(Stored data)
● ● ●

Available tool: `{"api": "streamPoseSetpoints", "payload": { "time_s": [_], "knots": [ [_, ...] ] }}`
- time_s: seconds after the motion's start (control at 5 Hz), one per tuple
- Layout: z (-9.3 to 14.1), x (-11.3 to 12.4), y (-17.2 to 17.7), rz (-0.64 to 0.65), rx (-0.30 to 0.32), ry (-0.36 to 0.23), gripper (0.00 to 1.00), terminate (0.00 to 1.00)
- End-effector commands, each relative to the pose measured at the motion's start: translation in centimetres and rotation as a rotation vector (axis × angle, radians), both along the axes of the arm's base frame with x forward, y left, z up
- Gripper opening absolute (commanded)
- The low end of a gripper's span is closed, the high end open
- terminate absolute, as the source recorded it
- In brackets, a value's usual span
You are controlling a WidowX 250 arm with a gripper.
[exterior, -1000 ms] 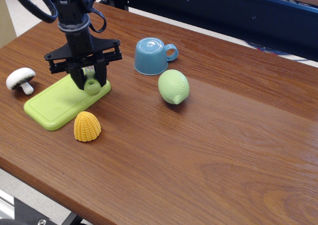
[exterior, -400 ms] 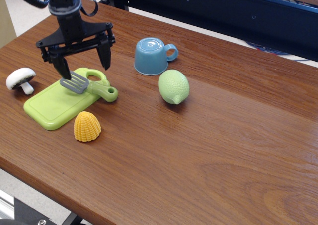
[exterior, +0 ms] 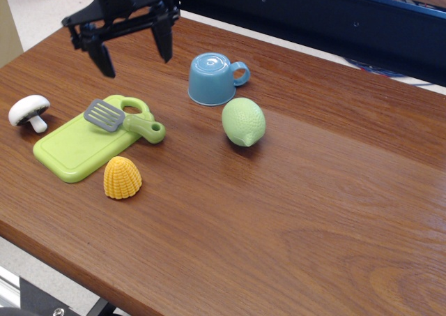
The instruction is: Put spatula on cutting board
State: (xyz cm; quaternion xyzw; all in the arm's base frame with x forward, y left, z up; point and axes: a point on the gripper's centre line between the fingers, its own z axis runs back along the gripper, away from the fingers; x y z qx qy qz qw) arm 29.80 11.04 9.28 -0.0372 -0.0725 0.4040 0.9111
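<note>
The spatula (exterior: 125, 121) lies on the near right part of the lime-green cutting board (exterior: 77, 146). Its grey slotted blade rests on the board and its chunky green handle sticks out over the board's right edge onto the table. My gripper (exterior: 135, 62) hangs well above the board's far end, open and empty, with its two black fingers spread wide. It touches nothing.
A white mushroom (exterior: 28, 111) stands left of the board. A yellow corn piece (exterior: 122, 178) sits just in front of the board. A blue cup (exterior: 212, 78) lies upside down behind a green lemon (exterior: 243, 121). A dark blue frame runs behind the wooden table.
My gripper let go of the spatula, which now lies on the board. The gripper rose up and back, away from the board, with its fingers open.
</note>
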Motion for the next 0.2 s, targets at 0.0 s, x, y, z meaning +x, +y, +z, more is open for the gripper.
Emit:
{"api": "streamPoseSetpoints", "payload": {
  "time_s": [0.0],
  "knots": [
    [2.64, 0.0, 0.58, -0.001, 0.031, -0.078, 1.0, 1.0]
  ]
}}
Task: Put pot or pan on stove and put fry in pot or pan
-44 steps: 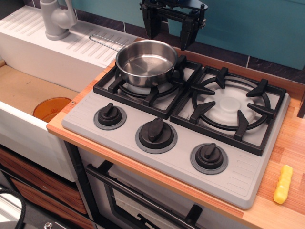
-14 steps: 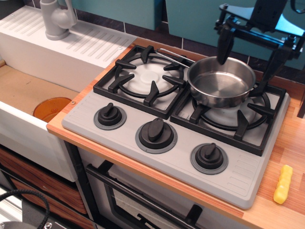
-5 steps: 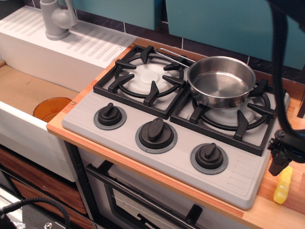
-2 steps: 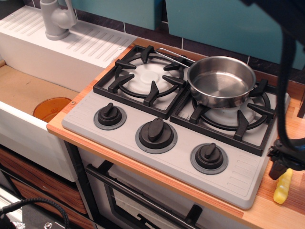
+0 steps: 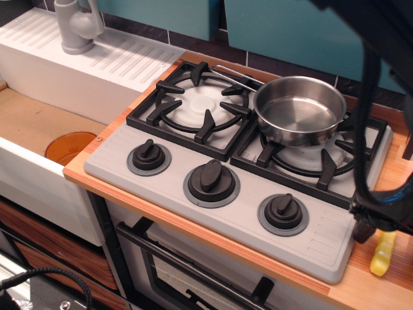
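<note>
While it sat a little higher and further right a moment ago, the end effector (image 5: 376, 223) has now dropped lower over the yellow fry (image 5: 382, 253), covering its upper end; whether it is released or clenched cannot be told, since the fingers run off the edge. That fry lies on the wooden bench (image 5: 393, 284) just right of the grey stove (image 5: 226, 213), unmoved. On the right burner sits the steel saucepan (image 5: 300, 110), its place unchanged, empty, wire handle reaching toward the left burner.
</note>
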`<state>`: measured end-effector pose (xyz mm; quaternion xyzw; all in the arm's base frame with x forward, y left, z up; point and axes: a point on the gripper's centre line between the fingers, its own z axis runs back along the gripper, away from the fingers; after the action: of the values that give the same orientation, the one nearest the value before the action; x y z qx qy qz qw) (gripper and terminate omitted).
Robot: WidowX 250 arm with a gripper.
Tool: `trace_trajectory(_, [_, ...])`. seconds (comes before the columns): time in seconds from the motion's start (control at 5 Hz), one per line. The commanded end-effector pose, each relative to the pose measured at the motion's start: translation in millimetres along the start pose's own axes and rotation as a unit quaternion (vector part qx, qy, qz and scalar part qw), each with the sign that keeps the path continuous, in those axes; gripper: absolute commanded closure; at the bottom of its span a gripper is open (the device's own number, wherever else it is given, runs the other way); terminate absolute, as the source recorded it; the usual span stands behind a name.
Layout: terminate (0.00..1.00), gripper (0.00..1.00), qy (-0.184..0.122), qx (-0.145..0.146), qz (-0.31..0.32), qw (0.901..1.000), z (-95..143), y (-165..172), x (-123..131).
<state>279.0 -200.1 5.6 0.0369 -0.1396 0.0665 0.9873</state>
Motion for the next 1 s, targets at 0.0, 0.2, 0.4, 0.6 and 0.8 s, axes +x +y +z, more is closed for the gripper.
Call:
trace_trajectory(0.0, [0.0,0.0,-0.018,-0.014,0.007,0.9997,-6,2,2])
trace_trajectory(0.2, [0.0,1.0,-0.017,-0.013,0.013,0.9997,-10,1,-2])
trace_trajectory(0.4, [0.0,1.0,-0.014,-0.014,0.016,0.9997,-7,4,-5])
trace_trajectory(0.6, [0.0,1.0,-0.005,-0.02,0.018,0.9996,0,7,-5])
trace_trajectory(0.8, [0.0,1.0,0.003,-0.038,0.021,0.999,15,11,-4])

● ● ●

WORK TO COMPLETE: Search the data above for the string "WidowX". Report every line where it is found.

WRITTEN RESPONSE:
You are controlling a WidowX 250 arm with a gripper.
Robot: WidowX 250 arm with a gripper.

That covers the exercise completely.